Action item – The data below holds a line containing "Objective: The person" and a line containing "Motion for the"; please quote exactly those two lines and every line between them, and nothing else.

Supplied material –
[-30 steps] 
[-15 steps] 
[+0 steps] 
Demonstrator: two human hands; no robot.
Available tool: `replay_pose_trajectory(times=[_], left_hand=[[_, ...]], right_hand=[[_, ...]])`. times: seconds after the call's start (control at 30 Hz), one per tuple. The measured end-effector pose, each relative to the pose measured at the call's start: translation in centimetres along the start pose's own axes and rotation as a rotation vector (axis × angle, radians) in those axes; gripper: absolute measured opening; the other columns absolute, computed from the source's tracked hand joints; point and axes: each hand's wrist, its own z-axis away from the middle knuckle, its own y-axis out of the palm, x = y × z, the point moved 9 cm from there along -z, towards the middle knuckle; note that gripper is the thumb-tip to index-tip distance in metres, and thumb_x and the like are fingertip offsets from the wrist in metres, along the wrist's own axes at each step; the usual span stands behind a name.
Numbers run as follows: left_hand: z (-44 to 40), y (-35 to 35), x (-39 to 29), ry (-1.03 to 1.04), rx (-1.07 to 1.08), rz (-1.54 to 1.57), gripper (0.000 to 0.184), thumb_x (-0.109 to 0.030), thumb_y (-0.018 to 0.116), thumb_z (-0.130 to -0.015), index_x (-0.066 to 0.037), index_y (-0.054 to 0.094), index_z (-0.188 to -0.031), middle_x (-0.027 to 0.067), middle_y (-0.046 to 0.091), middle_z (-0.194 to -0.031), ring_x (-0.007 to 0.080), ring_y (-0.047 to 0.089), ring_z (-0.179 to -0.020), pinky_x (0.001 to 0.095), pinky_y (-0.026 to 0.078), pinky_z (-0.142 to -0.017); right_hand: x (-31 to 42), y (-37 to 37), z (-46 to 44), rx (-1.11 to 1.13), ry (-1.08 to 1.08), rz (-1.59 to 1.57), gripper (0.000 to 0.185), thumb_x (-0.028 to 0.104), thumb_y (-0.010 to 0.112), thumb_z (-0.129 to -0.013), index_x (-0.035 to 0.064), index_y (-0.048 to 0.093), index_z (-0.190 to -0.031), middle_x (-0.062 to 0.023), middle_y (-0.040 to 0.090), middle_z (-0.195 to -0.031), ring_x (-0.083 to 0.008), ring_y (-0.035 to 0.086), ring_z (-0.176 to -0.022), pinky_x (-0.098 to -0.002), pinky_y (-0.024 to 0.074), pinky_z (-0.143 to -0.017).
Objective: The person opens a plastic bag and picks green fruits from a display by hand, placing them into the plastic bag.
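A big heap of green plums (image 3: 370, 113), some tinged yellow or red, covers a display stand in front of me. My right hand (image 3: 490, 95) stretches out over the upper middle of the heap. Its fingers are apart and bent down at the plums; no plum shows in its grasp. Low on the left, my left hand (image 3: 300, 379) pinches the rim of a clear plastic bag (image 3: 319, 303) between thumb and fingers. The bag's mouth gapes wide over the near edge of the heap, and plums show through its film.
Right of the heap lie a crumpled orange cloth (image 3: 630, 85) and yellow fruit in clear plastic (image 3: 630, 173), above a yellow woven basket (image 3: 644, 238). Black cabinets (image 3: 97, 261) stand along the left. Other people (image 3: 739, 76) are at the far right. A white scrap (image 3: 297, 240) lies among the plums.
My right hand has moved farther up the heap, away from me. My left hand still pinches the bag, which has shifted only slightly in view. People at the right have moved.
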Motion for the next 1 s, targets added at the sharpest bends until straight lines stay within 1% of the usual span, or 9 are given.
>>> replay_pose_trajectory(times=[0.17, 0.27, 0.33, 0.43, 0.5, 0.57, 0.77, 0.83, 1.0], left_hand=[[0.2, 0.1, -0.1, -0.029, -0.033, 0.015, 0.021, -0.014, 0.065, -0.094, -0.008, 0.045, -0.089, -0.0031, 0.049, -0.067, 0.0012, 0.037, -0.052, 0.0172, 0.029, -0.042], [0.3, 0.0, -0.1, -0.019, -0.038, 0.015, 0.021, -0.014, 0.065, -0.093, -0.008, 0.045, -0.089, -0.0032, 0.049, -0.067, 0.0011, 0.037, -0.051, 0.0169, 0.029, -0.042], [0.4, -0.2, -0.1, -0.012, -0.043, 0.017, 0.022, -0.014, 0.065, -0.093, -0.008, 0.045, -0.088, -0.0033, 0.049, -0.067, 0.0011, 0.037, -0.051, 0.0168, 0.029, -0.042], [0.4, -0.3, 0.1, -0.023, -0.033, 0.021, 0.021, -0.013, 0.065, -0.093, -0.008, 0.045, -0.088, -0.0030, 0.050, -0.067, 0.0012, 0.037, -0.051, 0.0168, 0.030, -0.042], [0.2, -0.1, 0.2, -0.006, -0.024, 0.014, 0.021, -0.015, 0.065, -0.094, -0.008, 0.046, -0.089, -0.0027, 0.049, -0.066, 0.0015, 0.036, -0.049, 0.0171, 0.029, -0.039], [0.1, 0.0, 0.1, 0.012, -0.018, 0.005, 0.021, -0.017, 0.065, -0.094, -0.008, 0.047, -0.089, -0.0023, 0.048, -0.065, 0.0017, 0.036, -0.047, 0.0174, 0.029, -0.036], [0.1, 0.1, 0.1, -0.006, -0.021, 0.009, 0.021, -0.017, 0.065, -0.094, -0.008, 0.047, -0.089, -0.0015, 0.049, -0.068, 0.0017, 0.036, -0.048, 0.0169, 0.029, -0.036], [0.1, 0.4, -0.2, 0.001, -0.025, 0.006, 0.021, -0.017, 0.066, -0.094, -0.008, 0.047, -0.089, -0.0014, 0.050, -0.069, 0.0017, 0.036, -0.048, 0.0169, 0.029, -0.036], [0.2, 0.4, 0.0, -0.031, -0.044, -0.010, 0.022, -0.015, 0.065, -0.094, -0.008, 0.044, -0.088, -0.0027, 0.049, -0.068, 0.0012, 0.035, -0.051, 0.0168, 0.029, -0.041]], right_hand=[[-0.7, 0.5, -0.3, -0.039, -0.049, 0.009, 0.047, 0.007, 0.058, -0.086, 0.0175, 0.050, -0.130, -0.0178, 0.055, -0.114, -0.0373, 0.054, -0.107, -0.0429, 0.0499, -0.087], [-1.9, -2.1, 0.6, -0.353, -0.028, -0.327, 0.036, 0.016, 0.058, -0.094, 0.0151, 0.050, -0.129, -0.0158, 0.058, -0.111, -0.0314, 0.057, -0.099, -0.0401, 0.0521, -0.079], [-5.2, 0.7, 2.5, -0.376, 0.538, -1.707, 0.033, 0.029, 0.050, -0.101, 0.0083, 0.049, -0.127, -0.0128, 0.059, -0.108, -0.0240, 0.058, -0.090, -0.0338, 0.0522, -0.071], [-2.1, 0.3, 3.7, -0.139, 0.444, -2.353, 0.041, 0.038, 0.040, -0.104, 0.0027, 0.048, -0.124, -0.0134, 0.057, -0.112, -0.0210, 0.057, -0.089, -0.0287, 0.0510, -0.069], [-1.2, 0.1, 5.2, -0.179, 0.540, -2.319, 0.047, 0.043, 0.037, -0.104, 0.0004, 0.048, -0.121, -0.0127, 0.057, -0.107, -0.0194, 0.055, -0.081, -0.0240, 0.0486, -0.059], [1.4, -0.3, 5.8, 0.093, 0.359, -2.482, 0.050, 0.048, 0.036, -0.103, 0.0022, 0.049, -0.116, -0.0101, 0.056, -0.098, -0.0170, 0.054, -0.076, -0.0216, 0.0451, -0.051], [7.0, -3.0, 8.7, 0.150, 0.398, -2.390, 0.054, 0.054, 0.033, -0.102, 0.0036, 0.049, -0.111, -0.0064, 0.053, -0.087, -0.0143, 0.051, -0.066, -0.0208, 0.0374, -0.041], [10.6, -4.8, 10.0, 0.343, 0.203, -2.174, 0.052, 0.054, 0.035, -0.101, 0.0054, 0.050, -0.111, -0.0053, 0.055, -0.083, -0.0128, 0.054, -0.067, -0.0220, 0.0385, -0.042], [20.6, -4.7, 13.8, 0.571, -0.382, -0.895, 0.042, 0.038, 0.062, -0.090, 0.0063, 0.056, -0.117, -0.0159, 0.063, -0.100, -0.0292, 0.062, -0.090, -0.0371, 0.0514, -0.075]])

Response to this task –
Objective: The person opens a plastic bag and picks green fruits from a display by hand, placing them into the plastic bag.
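A big heap of green plums (image 3: 370, 113), some tinged yellow or red, covers a display stand in front of me. My right hand (image 3: 490, 95) stretches out over the upper middle of the heap. Its fingers are apart and bent down at the plums; no plum shows in its grasp. Low on the left, my left hand (image 3: 300, 379) pinches the rim of a clear plastic bag (image 3: 319, 303) between thumb and fingers. The bag's mouth gapes wide over the near edge of the heap, and plums show through its film.
Right of the heap lie a crumpled orange cloth (image 3: 630, 85) and yellow fruit in clear plastic (image 3: 630, 173), above a yellow woven basket (image 3: 644, 238). Black cabinets (image 3: 97, 261) stand along the left. Other people (image 3: 739, 76) are at the far right. A white scrap (image 3: 297, 240) lies among the plums.
My right hand has moved farther up the heap, away from me. My left hand still pinches the bag, which has shifted only slightly in view. People at the right have moved.
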Motion for the next 1 s, targets added at the sharpest bends until straight lines stay within 1% of the usual span, or 9 are given.

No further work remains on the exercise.